Exercise details:
If an entry holds a picture, leave the picture out and copy the rest exactly.

Records for this exercise:
== == ==
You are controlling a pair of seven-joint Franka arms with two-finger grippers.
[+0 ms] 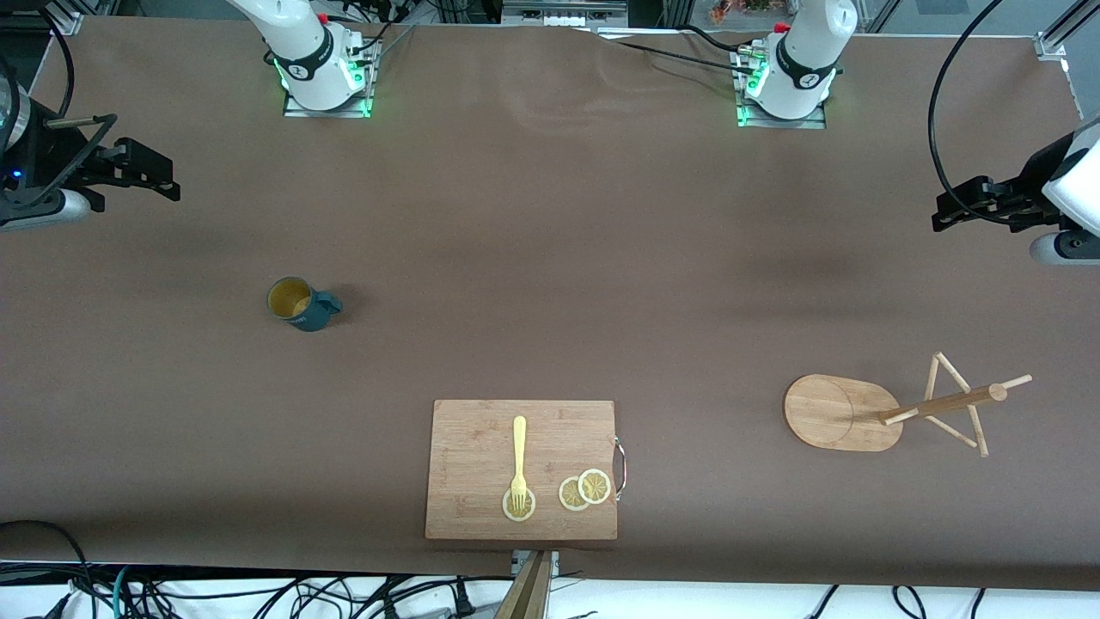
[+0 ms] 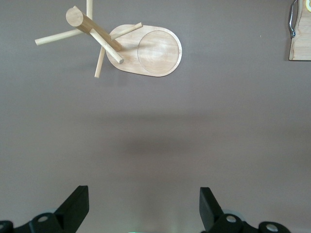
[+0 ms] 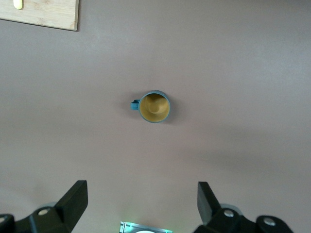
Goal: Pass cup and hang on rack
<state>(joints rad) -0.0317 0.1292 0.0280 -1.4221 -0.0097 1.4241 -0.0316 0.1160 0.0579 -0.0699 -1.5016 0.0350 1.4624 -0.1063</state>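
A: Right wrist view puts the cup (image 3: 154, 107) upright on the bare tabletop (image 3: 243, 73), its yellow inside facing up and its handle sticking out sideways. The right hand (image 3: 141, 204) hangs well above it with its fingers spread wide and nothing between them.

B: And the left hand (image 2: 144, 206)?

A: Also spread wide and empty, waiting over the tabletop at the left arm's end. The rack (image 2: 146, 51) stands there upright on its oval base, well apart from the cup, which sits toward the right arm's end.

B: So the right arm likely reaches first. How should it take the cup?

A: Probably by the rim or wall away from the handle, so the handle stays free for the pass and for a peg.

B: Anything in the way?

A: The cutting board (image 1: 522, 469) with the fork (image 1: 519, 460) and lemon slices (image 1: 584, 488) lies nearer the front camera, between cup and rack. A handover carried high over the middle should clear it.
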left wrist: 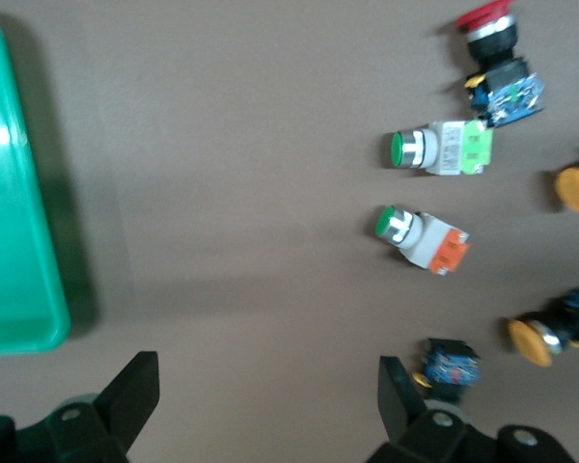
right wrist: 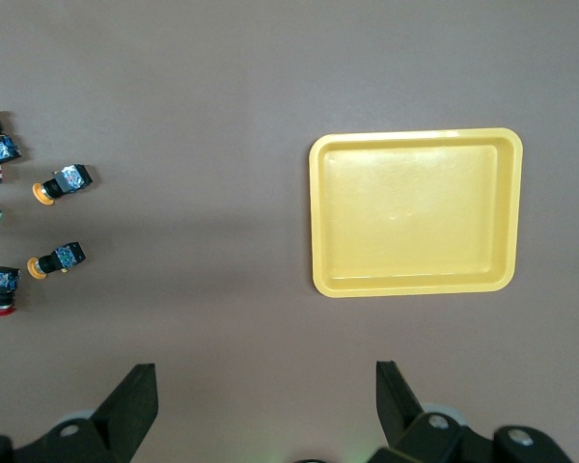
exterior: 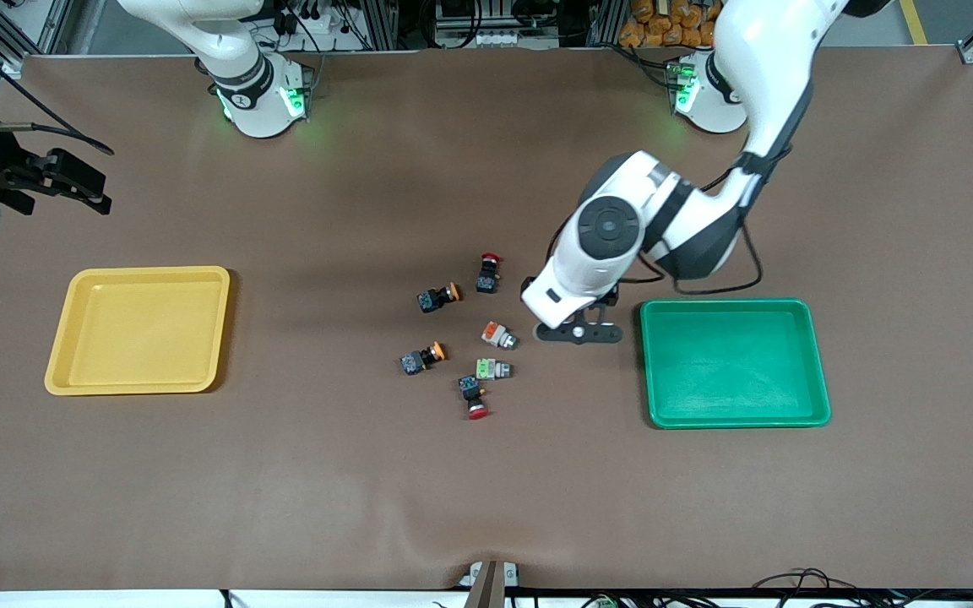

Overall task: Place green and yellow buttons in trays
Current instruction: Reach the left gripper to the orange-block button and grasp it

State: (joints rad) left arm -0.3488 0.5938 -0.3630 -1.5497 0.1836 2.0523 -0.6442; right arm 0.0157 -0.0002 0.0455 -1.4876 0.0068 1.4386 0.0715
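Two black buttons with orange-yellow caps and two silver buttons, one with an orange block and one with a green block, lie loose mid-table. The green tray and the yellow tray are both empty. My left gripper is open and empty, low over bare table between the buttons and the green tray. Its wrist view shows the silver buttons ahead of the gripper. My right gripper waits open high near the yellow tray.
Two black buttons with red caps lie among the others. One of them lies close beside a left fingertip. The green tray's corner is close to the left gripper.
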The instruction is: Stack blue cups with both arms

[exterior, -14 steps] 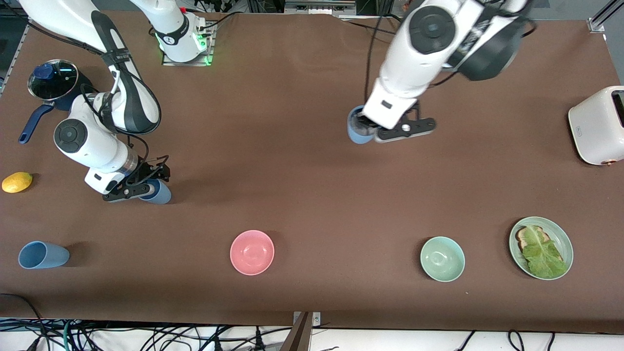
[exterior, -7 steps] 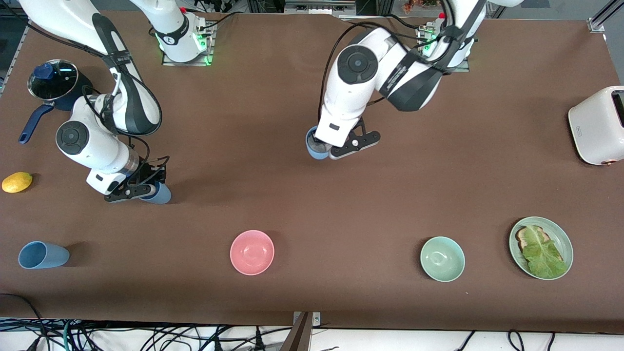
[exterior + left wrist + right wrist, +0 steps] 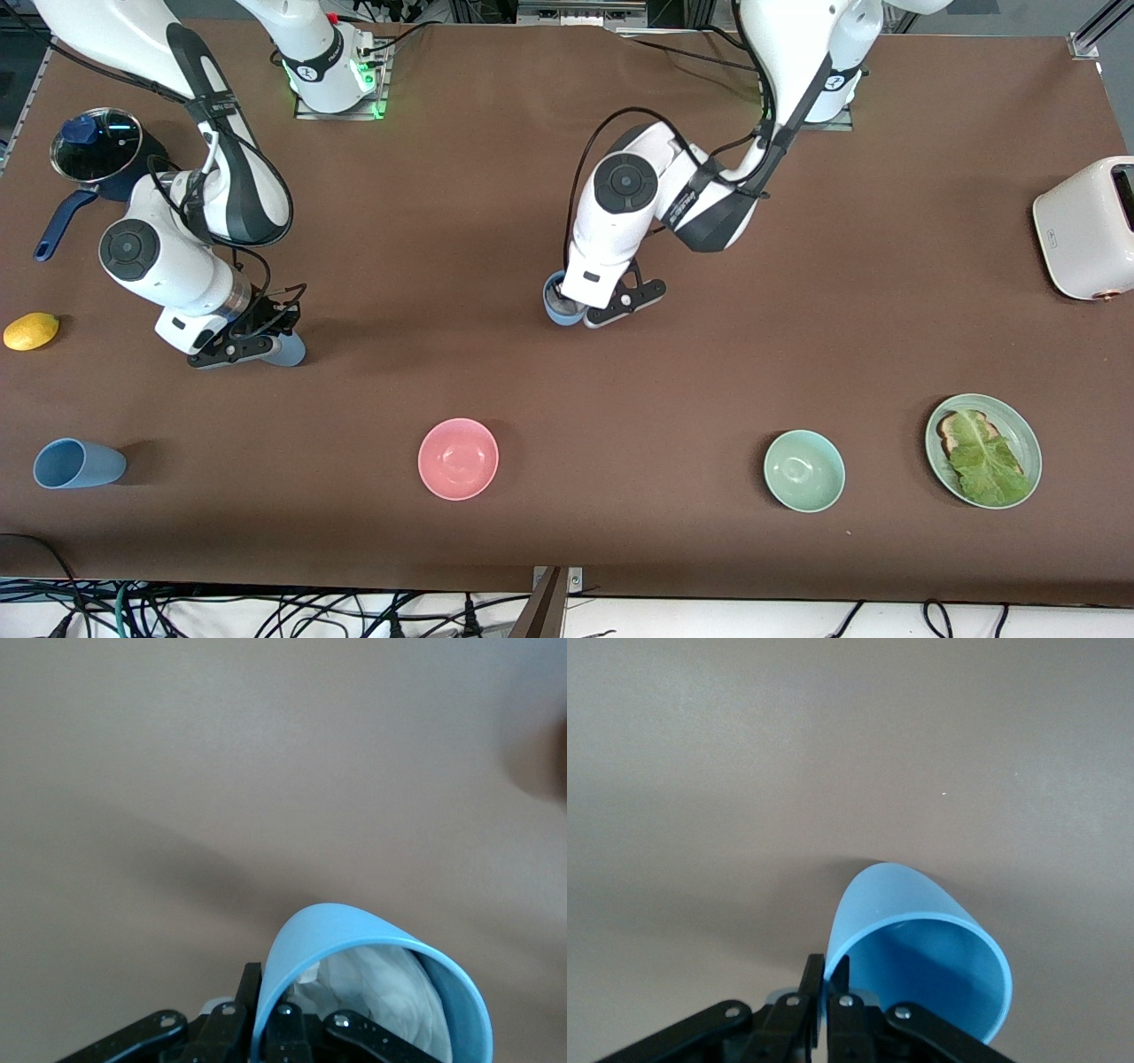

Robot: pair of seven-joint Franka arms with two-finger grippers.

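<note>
My left gripper point(image 3: 578, 310) is shut on the rim of a light-blue cup point(image 3: 556, 303) and holds it low over the middle of the table. In the left wrist view one finger is inside the cup point(image 3: 354, 935) and one outside, and crumpled white paper fills it. My right gripper point(image 3: 262, 343) is shut on the rim of a second blue cup point(image 3: 287, 354), tilted low over the table toward the right arm's end. This cup point(image 3: 908, 899) looks empty in the right wrist view. A third blue cup point(image 3: 78, 463) lies on its side near the front edge.
A pink bowl point(image 3: 458, 458), a mint-green bowl point(image 3: 803, 470) and a green plate with toast and lettuce point(image 3: 1026, 434) stand along the front. A white toaster point(image 3: 1085, 228) is at the left arm's end. A lemon point(image 3: 31, 330) and a lidded dark-blue saucepan point(image 3: 96, 146) are at the right arm's end.
My left arm has carried its cup down and toward the right arm's end, nearer the front camera. The right gripper and its cup have barely moved.
</note>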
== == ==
Answer box:
You are controlling a pair of seven-joint Franka arms with two-finger grippers.
[+0 ms] 
[+0 ms] 
[+0 ms] 
Goal: Pass cup and hang on rack
<state>(joints rad) -0.0317 0.1292 0.0280 -1.4221 -0.0097 1.4241 -0.0316 0.1160 0.0579 -0.0699 -1.5016 0.0350 1.4624 -0.1063</state>
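A: Right wrist view puts the cup (image 3: 154, 107) upright on the bare tabletop (image 3: 243, 73), its yellow inside facing up and its handle sticking out sideways. The right hand (image 3: 141, 204) hangs well above it with its fingers spread wide and nothing between them.

B: And the left hand (image 2: 144, 206)?

A: Also spread wide and empty, waiting over the tabletop at the left arm's end. The rack (image 2: 146, 51) stands there upright on its oval base, well apart from the cup, which sits toward the right arm's end.

B: So the right arm likely reaches first. How should it take the cup?

A: Probably by the rim or wall away from the handle, so the handle stays free for the pass and for a peg.

B: Anything in the way?

A: The cutting board (image 1: 522, 469) with the fork (image 1: 519, 460) and lemon slices (image 1: 584, 488) lies nearer the front camera, between cup and rack. A handover carried high over the middle should clear it.
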left wrist: 
right wrist: 
exterior: 

Overall task: Place green and yellow buttons in trays
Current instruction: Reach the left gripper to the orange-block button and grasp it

State: (joints rad) left arm -0.3488 0.5938 -0.3630 -1.5497 0.1836 2.0523 -0.6442; right arm 0.0157 -0.0002 0.0455 -1.4876 0.0068 1.4386 0.0715
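Two black buttons with orange-yellow caps and two silver buttons, one with an orange block and one with a green block, lie loose mid-table. The green tray and the yellow tray are both empty. My left gripper is open and empty, low over bare table between the buttons and the green tray. Its wrist view shows the silver buttons ahead of the gripper. My right gripper waits open high near the yellow tray.
Two black buttons with red caps lie among the others. One of them lies close beside a left fingertip. The green tray's corner is close to the left gripper.
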The instruction is: Stack blue cups with both arms

[exterior, -14 steps] 
[exterior, -7 steps] 
[exterior + left wrist + right wrist, +0 steps] 

Robot: pair of seven-joint Franka arms with two-finger grippers.

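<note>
My left gripper point(image 3: 578, 310) is shut on the rim of a light-blue cup point(image 3: 556, 303) and holds it low over the middle of the table. In the left wrist view one finger is inside the cup point(image 3: 354, 935) and one outside, and crumpled white paper fills it. My right gripper point(image 3: 262, 343) is shut on the rim of a second blue cup point(image 3: 287, 354), tilted low over the table toward the right arm's end. This cup point(image 3: 908, 899) looks empty in the right wrist view. A third blue cup point(image 3: 78, 463) lies on its side near the front edge.
A pink bowl point(image 3: 458, 458), a mint-green bowl point(image 3: 803, 470) and a green plate with toast and lettuce point(image 3: 1026, 434) stand along the front. A white toaster point(image 3: 1085, 228) is at the left arm's end. A lemon point(image 3: 31, 330) and a lidded dark-blue saucepan point(image 3: 96, 146) are at the right arm's end.
My left arm has carried its cup down and toward the right arm's end, nearer the front camera. The right gripper and its cup have barely moved.
</note>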

Work on the exercise is now finished.